Sumário:1. A falta de requisitos do título executivo, que, quando não puder ser suprida por prova documental, constitui nulidade insanável do processo de execução fiscal - artº 165º, nº 1, al. b) do CPPT -, não constitui fundamento de oposição, não sendo enquadrável na al. i) do nº 1 do seu artº2
2. Nos termos do disposto no artigo 163.º n.º1 do mesmo Código, são requisitos essenciais do título executivo, sob pena de carecer de força executiva:
a) Menção da entidade emissora ou promotora da execução;
b) Assinatura da entidade emissora ou promotora da execução, por chancela nos termos do presente Código ou, preferencialmente, através de aposição de assinatura electrónica avançada;
c) Data em que foi emitido;
d) Nome e domicílio do ou dos devedores;
e) Natureza e proveniência da dívida e indicação do seu montante.
3. Não se verificando na certidão de dívida as deficiências que a reclamante/Recorrente lhe aponta, necessariamente soçobra a arguida nulidade insanável do processo por falta de requisitos essenciais do título.
Votação:UNANIMIDADE
Aditamento:
1
Decisão Texto Integral:ACORDAM EM CONFERÊNCIA NA SECÇÃO DO CONTENCIOSO TRIBUTÁRIO DO TRIBUNAL CENTRAL ADMINISTRATIVO SUL

1 – RELATÓRIO

G…. S…. – Investimentos T…., J…. e L…., S.A., recorre da sentença do Tribunal Tributário de Lisboa que, na verificação do erro na forma do processo sem possibilidade de convolação para a forma própria, indeferiu liminarmente a reclamação apresentada do despacho de 25/10/2018, do Órgão da Execução Fiscal, que no processo executivo n.º324720180100…, em que foi citado como responsável solidário pela dívida, lhe indeferiu a nulidade insanável arguida, nos termos do art.º165.º do CPPT, com fundamento na falta de requisitos do título que serve de base á execução.

Juntou alegações que culmina com as seguintes conclusões:

“Texto Integral com Imagem”



».
A Recorrida, Agência para o Investimento e C….. E….. de Portugal, E.P.E., apresentou contra-alegações que remata com as seguintes conclusões:
“Texto Integral com Imagem”
».

A Exma. Senhora Procuradora-Geral-Adjunta emitiu douto parecer em que conclui pela improcedência do recurso.

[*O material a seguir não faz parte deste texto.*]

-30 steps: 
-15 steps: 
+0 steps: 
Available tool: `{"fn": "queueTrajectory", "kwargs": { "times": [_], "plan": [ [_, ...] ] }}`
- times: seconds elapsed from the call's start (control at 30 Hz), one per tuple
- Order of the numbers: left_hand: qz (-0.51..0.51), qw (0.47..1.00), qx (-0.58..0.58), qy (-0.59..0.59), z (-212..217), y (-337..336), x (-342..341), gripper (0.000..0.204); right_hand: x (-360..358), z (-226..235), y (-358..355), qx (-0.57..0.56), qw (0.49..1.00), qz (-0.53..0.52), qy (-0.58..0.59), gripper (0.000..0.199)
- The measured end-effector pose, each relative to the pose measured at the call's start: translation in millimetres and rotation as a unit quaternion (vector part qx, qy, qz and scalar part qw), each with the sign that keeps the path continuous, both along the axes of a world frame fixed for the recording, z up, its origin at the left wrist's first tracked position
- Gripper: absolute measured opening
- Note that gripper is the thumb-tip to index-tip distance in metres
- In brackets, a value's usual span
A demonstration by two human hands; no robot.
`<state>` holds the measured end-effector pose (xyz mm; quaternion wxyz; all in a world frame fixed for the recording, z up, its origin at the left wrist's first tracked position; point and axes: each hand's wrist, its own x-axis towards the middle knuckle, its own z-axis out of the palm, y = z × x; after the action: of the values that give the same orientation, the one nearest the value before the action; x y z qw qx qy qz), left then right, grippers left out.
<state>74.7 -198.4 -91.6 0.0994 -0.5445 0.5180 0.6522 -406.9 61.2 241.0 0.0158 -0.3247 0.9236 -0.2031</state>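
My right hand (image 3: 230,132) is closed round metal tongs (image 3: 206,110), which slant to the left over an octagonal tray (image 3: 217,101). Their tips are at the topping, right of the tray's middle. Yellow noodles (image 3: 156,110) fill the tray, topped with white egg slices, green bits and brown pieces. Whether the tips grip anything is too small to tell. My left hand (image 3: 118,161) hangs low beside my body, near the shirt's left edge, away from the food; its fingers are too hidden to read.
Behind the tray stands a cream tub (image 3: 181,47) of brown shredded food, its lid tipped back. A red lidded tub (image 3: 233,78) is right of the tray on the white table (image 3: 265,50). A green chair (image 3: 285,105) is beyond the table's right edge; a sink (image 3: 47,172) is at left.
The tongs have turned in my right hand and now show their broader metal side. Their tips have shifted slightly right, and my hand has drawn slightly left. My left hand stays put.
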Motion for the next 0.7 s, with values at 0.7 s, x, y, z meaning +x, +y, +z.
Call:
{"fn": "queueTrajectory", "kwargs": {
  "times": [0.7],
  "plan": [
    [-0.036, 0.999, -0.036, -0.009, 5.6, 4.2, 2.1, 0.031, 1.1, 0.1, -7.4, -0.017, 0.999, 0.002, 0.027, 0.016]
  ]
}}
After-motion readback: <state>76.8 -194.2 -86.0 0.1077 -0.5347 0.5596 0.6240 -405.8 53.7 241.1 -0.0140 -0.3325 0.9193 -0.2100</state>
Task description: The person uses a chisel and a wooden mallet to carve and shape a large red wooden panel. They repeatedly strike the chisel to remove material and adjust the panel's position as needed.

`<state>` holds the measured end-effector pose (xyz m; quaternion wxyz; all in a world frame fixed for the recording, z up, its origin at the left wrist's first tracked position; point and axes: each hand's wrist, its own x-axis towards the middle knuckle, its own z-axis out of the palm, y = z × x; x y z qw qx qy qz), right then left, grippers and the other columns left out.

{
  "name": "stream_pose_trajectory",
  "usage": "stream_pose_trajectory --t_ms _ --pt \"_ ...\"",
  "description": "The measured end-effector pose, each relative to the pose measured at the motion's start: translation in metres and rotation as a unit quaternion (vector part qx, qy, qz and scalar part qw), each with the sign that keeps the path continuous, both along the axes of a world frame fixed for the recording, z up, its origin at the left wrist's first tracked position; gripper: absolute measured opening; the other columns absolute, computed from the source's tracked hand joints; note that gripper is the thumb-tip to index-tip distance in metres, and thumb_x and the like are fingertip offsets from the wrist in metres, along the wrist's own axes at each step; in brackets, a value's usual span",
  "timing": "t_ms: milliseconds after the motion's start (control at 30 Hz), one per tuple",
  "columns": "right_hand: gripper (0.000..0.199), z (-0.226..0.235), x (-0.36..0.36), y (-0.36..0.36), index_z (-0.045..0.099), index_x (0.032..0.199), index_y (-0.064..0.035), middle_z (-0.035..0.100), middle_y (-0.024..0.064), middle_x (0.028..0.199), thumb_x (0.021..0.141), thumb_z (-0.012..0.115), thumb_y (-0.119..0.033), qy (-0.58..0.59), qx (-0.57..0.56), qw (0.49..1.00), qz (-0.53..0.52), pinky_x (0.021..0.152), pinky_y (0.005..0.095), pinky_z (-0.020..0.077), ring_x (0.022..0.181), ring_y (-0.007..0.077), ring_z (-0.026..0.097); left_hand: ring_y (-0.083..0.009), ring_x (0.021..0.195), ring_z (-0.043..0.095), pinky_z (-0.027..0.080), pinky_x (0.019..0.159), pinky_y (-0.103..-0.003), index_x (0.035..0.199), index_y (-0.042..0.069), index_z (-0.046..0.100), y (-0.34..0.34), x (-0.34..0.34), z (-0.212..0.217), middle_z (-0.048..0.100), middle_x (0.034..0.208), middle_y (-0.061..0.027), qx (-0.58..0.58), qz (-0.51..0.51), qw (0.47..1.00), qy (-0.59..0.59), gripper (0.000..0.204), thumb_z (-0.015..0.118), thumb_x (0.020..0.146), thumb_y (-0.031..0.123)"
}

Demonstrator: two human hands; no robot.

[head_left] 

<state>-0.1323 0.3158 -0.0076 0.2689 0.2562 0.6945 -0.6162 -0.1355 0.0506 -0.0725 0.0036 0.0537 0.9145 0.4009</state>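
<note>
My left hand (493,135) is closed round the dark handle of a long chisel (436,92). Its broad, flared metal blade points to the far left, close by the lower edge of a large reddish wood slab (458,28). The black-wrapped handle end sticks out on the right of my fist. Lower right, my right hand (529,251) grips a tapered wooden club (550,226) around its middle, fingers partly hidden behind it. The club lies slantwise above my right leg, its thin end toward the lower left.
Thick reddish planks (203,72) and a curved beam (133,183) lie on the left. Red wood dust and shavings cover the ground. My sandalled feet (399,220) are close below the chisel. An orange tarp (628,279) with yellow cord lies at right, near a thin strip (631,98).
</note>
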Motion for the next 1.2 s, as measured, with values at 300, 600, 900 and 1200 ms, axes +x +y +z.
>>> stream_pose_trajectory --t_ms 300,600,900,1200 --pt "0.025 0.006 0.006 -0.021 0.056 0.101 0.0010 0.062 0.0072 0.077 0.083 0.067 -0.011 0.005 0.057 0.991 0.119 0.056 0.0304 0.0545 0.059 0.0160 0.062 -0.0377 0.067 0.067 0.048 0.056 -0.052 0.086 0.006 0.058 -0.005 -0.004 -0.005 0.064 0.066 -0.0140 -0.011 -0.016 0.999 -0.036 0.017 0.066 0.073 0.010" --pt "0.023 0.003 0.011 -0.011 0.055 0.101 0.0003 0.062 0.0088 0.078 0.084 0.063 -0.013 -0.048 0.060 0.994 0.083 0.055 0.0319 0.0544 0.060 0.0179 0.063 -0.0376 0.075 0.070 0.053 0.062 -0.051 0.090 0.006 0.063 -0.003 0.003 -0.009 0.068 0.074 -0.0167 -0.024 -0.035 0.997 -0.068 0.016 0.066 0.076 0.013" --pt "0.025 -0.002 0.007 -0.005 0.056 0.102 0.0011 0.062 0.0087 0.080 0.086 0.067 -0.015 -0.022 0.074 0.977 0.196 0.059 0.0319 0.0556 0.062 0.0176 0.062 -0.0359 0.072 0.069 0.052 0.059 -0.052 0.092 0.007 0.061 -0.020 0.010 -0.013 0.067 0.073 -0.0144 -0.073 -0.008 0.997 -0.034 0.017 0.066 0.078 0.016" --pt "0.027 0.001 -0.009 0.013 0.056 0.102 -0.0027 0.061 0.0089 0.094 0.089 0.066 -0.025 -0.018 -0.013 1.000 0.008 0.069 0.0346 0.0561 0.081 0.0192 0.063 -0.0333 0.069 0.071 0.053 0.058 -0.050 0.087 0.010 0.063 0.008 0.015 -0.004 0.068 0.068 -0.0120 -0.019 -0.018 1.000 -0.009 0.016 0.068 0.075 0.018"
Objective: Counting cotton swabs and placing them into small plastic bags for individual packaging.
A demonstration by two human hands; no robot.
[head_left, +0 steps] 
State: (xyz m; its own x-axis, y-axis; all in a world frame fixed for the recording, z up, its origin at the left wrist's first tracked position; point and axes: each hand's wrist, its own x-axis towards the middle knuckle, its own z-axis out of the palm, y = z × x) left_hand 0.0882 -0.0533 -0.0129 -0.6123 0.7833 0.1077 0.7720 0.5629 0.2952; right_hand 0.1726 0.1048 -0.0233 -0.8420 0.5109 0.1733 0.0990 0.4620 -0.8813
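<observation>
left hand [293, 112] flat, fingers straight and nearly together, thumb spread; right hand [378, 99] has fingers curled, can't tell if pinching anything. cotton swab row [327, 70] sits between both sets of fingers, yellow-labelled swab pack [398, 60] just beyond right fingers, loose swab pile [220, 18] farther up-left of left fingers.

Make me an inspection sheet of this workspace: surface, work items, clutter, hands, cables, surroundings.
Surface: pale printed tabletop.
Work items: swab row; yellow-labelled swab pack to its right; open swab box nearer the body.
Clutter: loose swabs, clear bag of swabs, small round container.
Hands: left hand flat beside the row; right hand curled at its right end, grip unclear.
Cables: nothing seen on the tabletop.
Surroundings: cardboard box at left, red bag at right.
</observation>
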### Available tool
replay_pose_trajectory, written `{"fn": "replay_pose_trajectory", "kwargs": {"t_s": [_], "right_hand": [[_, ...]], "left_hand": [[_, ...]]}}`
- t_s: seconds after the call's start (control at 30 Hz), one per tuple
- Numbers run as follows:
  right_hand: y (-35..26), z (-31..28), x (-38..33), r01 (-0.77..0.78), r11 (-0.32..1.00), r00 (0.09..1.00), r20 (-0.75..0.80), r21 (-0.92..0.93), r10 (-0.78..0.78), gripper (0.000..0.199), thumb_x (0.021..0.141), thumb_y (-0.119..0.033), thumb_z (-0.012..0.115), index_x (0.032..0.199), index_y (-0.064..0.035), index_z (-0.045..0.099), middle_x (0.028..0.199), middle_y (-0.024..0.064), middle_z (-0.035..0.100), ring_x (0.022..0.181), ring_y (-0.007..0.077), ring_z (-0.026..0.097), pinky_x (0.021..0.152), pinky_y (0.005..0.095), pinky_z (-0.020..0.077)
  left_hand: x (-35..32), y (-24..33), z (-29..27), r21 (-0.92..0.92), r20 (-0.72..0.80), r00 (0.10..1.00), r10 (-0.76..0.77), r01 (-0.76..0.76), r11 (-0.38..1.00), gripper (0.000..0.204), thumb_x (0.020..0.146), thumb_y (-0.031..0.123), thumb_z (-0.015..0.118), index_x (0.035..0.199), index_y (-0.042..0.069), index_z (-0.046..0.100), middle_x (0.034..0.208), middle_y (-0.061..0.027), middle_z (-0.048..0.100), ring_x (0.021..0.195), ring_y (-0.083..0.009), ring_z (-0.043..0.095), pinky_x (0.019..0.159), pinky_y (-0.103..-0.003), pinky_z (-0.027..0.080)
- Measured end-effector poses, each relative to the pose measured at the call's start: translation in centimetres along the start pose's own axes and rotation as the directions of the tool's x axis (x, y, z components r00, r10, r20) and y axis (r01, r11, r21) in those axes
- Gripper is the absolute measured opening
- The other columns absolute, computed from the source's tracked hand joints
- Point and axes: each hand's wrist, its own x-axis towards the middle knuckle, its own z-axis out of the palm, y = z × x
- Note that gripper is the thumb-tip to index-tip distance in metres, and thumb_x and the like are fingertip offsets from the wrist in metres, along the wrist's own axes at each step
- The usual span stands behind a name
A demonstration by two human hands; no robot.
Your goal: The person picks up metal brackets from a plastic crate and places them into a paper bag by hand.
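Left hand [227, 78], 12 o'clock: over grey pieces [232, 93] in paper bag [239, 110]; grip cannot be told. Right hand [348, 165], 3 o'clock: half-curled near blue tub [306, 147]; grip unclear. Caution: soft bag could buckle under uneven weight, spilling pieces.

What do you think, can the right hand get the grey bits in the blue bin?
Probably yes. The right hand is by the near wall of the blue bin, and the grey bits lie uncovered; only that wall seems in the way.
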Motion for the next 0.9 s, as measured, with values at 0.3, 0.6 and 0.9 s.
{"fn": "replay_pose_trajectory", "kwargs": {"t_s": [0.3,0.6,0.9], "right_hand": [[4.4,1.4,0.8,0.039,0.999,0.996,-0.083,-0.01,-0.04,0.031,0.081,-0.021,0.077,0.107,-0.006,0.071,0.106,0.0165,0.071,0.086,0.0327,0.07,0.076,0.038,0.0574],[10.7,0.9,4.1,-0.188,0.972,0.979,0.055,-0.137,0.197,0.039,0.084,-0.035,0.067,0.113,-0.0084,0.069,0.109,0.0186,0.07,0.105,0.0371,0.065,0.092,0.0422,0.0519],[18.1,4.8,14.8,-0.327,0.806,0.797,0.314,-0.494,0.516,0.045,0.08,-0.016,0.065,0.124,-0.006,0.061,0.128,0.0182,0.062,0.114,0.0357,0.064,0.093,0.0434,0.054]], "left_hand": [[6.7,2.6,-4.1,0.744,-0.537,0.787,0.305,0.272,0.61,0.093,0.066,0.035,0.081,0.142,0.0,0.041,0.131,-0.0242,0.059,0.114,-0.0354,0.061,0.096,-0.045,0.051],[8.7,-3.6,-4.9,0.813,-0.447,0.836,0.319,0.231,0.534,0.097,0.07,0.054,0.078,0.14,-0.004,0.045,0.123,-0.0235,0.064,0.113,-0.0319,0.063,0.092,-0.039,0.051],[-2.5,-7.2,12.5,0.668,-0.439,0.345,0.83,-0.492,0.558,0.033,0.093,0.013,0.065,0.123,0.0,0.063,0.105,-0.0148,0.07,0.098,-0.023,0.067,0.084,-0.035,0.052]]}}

Com dispensa dos vistos legais (artigos 36.º, n.º2, do Código de Processo dos Tribunais Administrativos e 657.º, n.º4, do Código de Processo Civil), cumpre agora apreciar e decidir, visto que nada a tal obsta.

2 – DO OBJECTO DO RECURSO

Delimitado o objecto do recurso pelas conclusões da alegação do Recorrente (cf. artigos 634.º, n.º4 e 639.º, n.º1 do CPC), a questão que importa resolver reconduz-se a saber se a sentença incorreu em erro de julgamento ao concluir pela verificação do erro na forma do processo, por não ser a arguição de nulidade, mas sim a oposição à execução, o meio próprio para arguir a nulidade insanável do processo executivo por falta de requisitos essenciais do título.

3 – FUNDAMENTAÇÃO DE FACTO
Com interesse para a decisão, alinham-se os seguintes factos:
1. Foi extraída pela Agência para o I….. C…. E…. de Portugal, E.P.E., a certidão de dívida datada de 19/10/2017 (constitui doc.12 junto à P.I.), cujo teor se dá por integralmente reproduzido;
2. Da referida certidão constam como devedores da dívida as sociedades A….. T….., SG……, S.A.; G….. S…. – Investimentos T…., J…. e L…, S.A. e “C…. – C…. H…. de T…., S.A.”;
3. A certidão referida no ponto anterior encontra-se assinada por M….. e Maria M…., na mencionada qualidade de Administradoras Executivas da AICEP;
4. Autuada a certidão no serviço de finanças competente, foi a reclamante citada como devedora solidária do montante da dívida, de origem contratual;
5. Em requerimento dirigido à execução, veio a reclamante arguir a nulidade do processo por falta de requisitos essenciais do título, nomeadamente, falta de assinatura da entidade emissora do título e falta de indicação dela, reclamante, como devedora.
6. Tal requerimento foi indeferido por despacho da Sra. Chefe de Finanças, datado de 25/10/2018 (doc. 15 junto à P.I.);
7. Da decisão de indeferimento, foi apresentada reclamação judicial para o Tribunal Tributário de Lisboa, que proferiu decisão liminar cujo teor se transcreve:
«







».
Factos não provados: Com interesse para a decisão, não se provou a falta de menção da reclamante como devedora no título que serve de base à execução.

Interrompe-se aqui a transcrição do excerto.